You will see that your model seems to have three subsections of performance. The first one is where Actuals have values between 0 and 10. Within this zone, your model does not seem too bad. The second one is when Actuals are between 10 and 20, within this zone your model is essentially random. There is virtually no relationship between your model's predicted values and Actuals. The third zone is for Actuals >20. Within this zone, your model steadily greatly underestimates the Actual values.
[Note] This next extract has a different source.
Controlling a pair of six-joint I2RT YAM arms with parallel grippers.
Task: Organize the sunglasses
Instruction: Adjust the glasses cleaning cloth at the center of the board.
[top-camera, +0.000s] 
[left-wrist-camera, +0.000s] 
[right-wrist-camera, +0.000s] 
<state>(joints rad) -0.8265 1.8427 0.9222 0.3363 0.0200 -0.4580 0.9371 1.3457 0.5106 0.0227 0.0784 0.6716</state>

From this scatter plot, you can tell other issues related to your model. The residuals are heteroskedastic. This means the variance of the error is not constant across various levels of your dependent variable. As a result, the standard errors of your regression coefficients are unreliable and may be understated. In turn, this means that the statistical significance of your independent variables may be overstated. In other words, they may not be statistically significant. Because of the heteroskedastic issue, you actually can't tell.
Although you can't be sure from this scatter plot, it appears likely that your residuals are autocorrelated. If your dependent variable is a time series that grows over time, they definitely are. You can see that between 10 and 20 the vast majority of your residuals are positive. And, >20 they are all negative.
If your independent variable is indeed a time series that grows over time it has a Unit Root issue, meaning it is trending ever upward and is nonstationary. You have to transform it to build a robust model.